Archdeacon is best remembered for the last of his novels, the only one not to have been published by
subscription, Shawn na Saggart; or, The priest hunter, which appeared from the Dublin catholic
publisher James Duffy in 1844. This draws on local south Mayo and north Galway traditions
concerning John O’Mullowny, an early-eighteenth-century apostate catholic and priest hunter, whose
activities and eventual death at the hands of a priest he is pursuing (after he has murdered another priest
by pretending to be ill and summoning him to hear his last confession) are interspersed with a standard
melodramatic plot concerning various young lovers endangered by the workings of the penal laws. By
1852 Archdeacon had moved to the village of Belcarra, five miles from Castlebar, where he taught a
national school with the assistance of his elder surviving son and eldest daughter, Mary.
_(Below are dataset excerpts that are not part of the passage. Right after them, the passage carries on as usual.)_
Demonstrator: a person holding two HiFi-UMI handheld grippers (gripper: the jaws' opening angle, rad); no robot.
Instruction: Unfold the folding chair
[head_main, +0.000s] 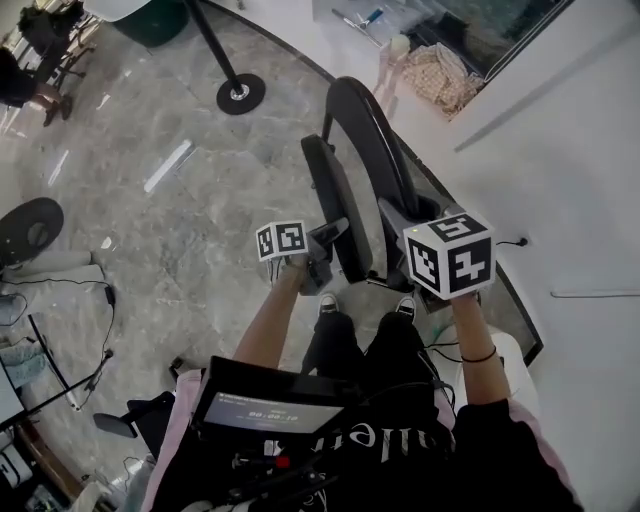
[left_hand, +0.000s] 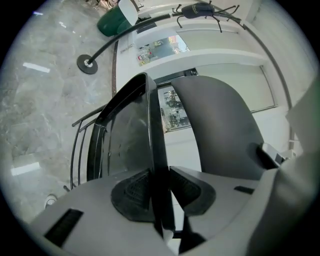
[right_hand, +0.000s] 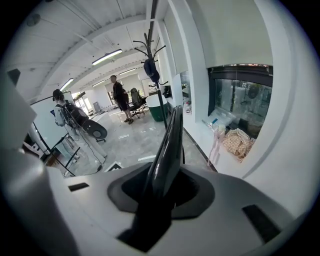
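Observation:
The black folding chair (head_main: 365, 150) stands on edge, close to folded, just ahead of the person's shoes. Its smaller dark panel (head_main: 328, 195) is on the left and its tall arched panel (head_main: 385, 190) on the right. My left gripper (head_main: 325, 252) is shut on the lower edge of the smaller panel; in the left gripper view that edge (left_hand: 152, 125) runs down between the pads of the left gripper (left_hand: 161, 192). My right gripper (head_main: 402, 228) is shut on the arched panel, whose thin edge (right_hand: 170, 145) drops into the right gripper (right_hand: 162, 192).
A round black stand base (head_main: 240, 93) with a slanting pole is on the marble floor ahead. A white wall (head_main: 570, 170) and a dark curved floor strip run along the right. A beige bundle (head_main: 438, 72) lies by the window. Cables and gear (head_main: 60, 330) lie at left. People (right_hand: 120, 97) stand far off.

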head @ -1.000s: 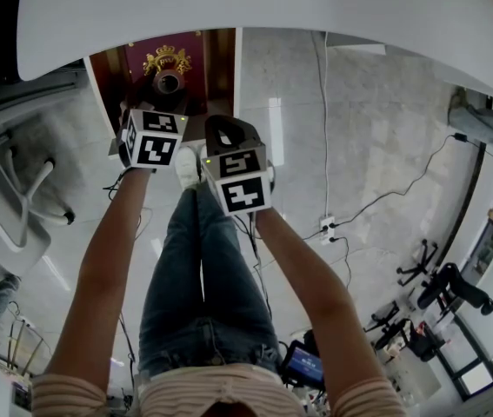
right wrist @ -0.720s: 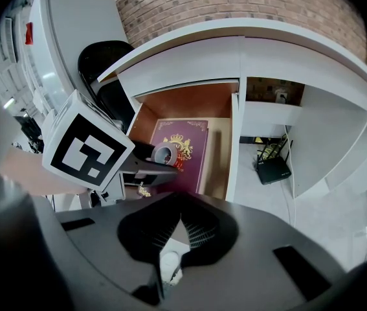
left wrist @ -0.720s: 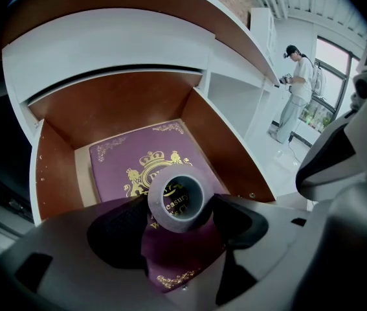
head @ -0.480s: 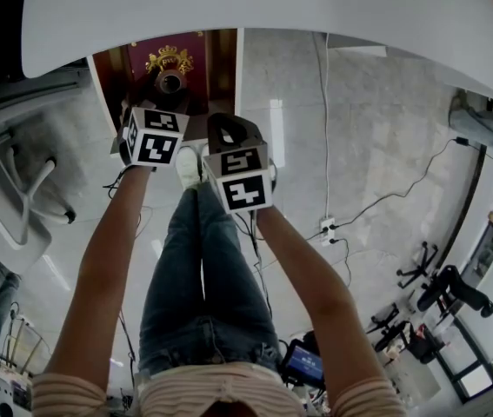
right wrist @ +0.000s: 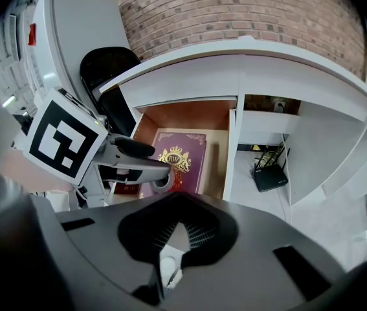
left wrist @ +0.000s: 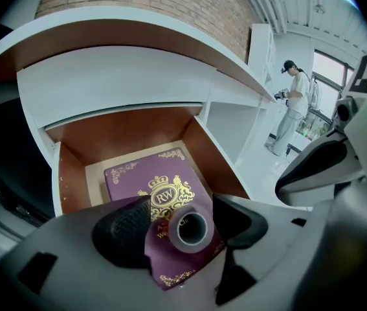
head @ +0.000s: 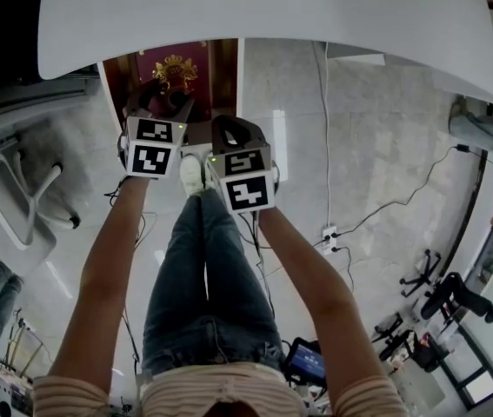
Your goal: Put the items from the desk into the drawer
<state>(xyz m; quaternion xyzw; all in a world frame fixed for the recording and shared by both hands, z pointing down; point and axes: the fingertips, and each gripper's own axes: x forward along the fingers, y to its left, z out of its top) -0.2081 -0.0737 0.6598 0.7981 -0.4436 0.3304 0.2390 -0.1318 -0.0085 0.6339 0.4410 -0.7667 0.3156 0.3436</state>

His wife
appears to have died by this stage and a younger son and two younger daughters were dependent on
them (the third son having presumably died in childhood). In 1852 Archdeacon suffered from an illness
(possibly a stroke) which caused his legs to become paralysed. The loss of his earnings, and his
medical expenses, placed the whole family in financial difficulties, which were exacerbated when his
elder son died of tuberculosis, leaving the whole family in debt and dependent on Mary’s national
teacher’s salary of £15 a year. With the encouragement of George Henry Moore and Charles Gavan
Duffy, Archdeacon applied for assistance from the Royal Literary Fund, but the necessary references
were still being secured at the time of his death in Belcarra on 7 September 1853. The application was
subsequently completed on behalf of the family by Mary Archdeacon, who secured a grant of £50. The
family subsequently moved to England where Mary secured a teaching post in a workhouse and
endeavoured to secure education and employment for her younger brother and two sisters.